Kate Buchanan


Katherine Louise "Kate" Buchanan is an avian behavioural ecologist currently working in Deakin University's School of Life and Environment Sciences. Her research focuses on investigating how sexual selection has shaped the evolution of complex songs in birds and ultimately how this is reflected in the evolution of the brain itself.

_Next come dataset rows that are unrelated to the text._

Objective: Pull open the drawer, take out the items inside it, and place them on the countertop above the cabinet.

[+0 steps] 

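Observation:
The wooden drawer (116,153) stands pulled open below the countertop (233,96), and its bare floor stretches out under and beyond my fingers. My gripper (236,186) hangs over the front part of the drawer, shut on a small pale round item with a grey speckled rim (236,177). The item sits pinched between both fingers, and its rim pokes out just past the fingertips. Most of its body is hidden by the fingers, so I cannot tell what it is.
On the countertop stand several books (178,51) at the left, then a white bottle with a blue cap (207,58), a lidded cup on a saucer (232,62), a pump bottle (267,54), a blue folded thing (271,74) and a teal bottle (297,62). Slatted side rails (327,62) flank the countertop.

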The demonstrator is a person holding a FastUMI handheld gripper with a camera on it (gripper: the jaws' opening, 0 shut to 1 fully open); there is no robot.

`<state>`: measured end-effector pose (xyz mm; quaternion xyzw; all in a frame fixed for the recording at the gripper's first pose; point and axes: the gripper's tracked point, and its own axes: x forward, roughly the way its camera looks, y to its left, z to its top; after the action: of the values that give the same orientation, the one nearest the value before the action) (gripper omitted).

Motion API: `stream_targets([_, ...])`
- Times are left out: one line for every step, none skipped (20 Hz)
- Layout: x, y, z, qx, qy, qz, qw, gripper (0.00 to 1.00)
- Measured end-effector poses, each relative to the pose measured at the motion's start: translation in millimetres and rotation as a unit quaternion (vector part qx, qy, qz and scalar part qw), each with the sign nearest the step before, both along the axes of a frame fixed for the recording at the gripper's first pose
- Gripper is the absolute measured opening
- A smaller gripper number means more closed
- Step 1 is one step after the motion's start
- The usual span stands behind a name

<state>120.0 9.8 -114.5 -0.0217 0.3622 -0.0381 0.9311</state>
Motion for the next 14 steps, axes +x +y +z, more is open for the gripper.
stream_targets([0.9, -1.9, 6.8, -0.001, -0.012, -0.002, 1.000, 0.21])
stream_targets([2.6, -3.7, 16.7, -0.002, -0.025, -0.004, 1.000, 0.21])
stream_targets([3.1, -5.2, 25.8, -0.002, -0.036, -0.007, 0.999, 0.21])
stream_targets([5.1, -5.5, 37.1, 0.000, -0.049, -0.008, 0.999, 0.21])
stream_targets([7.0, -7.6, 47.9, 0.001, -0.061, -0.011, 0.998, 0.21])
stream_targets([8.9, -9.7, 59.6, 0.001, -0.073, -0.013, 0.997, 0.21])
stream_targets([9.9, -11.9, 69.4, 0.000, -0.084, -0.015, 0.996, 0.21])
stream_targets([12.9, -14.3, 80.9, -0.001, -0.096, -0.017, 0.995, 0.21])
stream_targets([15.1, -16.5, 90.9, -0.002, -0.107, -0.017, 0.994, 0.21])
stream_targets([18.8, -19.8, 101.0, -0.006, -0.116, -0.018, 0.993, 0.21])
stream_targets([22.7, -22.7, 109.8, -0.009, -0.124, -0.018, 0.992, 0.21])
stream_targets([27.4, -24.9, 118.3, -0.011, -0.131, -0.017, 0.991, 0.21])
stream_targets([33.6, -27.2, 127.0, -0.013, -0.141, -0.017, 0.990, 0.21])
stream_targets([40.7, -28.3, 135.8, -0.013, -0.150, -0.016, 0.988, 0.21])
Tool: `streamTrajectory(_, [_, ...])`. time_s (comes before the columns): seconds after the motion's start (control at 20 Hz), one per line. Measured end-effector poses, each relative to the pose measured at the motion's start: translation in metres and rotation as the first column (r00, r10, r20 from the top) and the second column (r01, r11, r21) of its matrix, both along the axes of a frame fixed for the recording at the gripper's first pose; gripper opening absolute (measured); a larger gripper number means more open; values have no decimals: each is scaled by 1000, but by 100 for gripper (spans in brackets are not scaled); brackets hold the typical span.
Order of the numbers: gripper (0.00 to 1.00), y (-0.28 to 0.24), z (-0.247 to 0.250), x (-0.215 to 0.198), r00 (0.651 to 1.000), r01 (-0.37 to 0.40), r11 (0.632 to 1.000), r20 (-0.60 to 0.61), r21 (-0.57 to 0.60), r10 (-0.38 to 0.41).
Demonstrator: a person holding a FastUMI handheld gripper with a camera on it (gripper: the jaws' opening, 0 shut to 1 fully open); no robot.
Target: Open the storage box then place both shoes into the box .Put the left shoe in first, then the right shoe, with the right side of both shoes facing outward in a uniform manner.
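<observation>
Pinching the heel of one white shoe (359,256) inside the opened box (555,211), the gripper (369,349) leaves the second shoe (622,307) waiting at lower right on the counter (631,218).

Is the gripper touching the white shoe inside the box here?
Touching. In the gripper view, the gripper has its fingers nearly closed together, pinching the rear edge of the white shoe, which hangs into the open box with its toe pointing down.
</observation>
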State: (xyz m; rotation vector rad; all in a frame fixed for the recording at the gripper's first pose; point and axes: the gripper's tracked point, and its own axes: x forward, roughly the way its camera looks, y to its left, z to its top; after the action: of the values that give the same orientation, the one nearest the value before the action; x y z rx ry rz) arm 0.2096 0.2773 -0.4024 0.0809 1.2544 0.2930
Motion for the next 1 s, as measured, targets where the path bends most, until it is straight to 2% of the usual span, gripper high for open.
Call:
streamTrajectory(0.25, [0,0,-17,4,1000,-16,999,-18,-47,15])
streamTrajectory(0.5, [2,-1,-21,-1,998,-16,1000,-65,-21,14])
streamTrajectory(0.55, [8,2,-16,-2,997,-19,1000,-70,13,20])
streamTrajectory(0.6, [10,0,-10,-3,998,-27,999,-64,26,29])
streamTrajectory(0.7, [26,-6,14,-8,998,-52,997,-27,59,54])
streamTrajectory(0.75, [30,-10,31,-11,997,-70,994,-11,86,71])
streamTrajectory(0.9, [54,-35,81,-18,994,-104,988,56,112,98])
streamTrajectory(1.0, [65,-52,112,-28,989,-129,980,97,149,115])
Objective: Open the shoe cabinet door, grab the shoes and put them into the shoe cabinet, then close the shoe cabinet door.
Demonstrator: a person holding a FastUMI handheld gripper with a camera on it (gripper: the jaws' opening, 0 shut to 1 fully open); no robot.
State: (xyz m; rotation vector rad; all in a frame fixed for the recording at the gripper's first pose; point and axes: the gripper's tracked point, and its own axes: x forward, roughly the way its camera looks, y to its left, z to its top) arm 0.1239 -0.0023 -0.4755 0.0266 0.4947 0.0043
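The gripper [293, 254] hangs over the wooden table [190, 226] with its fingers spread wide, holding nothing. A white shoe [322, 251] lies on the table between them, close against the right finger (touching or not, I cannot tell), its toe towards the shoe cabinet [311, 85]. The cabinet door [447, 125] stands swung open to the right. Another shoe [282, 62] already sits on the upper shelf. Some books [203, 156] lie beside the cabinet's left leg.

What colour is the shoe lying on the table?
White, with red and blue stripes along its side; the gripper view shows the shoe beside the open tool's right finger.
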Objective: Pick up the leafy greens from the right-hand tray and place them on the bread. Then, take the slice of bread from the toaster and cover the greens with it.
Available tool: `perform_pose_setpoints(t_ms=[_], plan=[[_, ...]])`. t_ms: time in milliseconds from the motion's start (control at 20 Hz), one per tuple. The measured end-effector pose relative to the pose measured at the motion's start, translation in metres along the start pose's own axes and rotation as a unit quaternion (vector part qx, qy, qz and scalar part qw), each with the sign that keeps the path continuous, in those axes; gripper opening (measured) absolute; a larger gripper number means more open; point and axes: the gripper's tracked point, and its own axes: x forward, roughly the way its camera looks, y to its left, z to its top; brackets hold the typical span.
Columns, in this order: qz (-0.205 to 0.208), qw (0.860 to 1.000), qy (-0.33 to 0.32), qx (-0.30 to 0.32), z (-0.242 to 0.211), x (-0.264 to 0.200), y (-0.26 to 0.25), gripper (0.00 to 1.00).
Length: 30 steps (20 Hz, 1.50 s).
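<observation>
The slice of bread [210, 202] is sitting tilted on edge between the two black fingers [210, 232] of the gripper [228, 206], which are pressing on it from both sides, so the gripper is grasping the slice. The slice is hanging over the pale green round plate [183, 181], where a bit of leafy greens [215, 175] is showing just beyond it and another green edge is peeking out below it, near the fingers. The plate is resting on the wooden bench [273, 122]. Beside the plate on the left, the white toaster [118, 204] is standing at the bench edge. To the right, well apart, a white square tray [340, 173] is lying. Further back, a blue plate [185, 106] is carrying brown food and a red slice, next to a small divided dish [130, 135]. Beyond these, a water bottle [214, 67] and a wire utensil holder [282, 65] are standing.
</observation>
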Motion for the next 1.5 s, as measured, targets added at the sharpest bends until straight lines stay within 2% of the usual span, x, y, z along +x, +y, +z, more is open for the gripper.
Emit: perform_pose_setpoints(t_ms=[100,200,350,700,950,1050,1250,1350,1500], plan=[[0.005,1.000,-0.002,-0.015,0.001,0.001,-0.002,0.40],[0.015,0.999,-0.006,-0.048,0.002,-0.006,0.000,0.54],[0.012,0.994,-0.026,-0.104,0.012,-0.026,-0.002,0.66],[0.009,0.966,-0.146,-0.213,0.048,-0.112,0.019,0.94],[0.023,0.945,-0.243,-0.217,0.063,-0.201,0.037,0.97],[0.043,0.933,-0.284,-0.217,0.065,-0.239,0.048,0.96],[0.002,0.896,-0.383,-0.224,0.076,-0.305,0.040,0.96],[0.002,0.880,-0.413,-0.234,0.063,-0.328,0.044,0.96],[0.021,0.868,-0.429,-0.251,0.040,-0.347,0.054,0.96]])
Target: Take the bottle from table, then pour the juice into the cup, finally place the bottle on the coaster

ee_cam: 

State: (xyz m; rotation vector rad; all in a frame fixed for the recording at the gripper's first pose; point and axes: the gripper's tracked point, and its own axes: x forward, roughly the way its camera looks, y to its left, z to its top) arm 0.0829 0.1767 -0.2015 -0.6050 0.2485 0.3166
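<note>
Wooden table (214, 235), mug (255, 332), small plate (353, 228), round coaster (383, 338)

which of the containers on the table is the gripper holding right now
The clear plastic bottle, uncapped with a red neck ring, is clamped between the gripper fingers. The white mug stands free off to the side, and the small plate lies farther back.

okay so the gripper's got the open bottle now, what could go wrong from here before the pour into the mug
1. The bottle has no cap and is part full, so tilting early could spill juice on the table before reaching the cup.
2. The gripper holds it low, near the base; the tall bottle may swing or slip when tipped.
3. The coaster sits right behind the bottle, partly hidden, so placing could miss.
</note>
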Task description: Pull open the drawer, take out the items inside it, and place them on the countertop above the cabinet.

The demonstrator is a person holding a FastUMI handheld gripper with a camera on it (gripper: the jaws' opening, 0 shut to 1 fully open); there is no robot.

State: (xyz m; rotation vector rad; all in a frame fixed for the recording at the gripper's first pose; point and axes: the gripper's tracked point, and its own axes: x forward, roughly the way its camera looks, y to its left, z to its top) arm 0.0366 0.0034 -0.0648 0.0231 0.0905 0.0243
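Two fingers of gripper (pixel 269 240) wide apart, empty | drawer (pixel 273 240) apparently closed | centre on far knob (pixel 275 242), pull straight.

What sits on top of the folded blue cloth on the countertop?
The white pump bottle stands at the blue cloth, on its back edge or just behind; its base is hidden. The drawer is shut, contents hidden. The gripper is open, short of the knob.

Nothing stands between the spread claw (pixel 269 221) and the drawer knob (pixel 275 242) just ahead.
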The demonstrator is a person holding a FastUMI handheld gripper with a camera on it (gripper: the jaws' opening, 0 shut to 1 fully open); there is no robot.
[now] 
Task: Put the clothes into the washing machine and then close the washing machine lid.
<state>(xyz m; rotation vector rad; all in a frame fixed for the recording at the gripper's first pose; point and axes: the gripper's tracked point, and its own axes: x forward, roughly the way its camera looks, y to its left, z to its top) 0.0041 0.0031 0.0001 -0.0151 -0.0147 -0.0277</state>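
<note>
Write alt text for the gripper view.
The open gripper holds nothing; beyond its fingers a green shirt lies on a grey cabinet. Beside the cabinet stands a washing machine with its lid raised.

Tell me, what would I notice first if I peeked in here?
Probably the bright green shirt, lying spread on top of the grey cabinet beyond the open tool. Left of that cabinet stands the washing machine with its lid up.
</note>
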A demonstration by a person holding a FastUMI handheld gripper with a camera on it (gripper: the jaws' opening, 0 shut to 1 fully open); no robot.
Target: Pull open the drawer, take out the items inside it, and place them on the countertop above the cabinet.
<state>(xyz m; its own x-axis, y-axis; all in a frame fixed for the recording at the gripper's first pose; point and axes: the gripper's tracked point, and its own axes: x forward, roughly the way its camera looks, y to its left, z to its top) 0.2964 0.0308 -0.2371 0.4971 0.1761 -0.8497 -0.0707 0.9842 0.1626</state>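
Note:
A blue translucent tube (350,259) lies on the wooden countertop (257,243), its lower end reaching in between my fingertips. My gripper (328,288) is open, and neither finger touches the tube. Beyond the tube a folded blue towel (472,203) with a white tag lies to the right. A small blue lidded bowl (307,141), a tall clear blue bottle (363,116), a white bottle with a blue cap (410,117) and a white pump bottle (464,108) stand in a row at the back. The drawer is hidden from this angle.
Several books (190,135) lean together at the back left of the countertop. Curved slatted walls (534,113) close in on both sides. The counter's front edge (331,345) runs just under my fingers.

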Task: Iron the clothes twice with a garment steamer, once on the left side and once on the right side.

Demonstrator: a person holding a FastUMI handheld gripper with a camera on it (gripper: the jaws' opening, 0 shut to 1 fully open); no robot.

Education and appointments

Kate Buchanan gained a Bachelor of Science in Zoology from the University of Glasgow in 1989 and a Doctor of Philosophy from Royal Holloway, University of London in 1997, working with Professor Clive Catchpole. After studying for two postdoctoral degrees at the University of Stirling, she was awarded a Personal Research Fellowship from the Royal Commission for the Exhibition of 1851 at Cardiff University. She was a lecturer at Cardiff University from 2003 to early 2008.
In early 2008, Buchanan took a position at Deakin University, Australia, at the Geelong campus, where she works within the Centre for Integrative Ecology. She was awarded an Australian Research Council Future Fellowship in 2014. Buchanan is currently editor-in-chief of BirdLife Australia's scientific ornithology journal Emu.

Scientific work

She is most well known for her work on early development in songbirds and the effects of early developmental stress on the song system and genetic and environmental control of sexual signals. However, she has interests in the interactions between early development and control of the stress related behaviour and physiology and whether immunocompetence can mediate the costs of sexual traits. Her work has demonstrated the effects of the exposure of wild birds to endocrine disrupters in terms of both behaviour and physiology.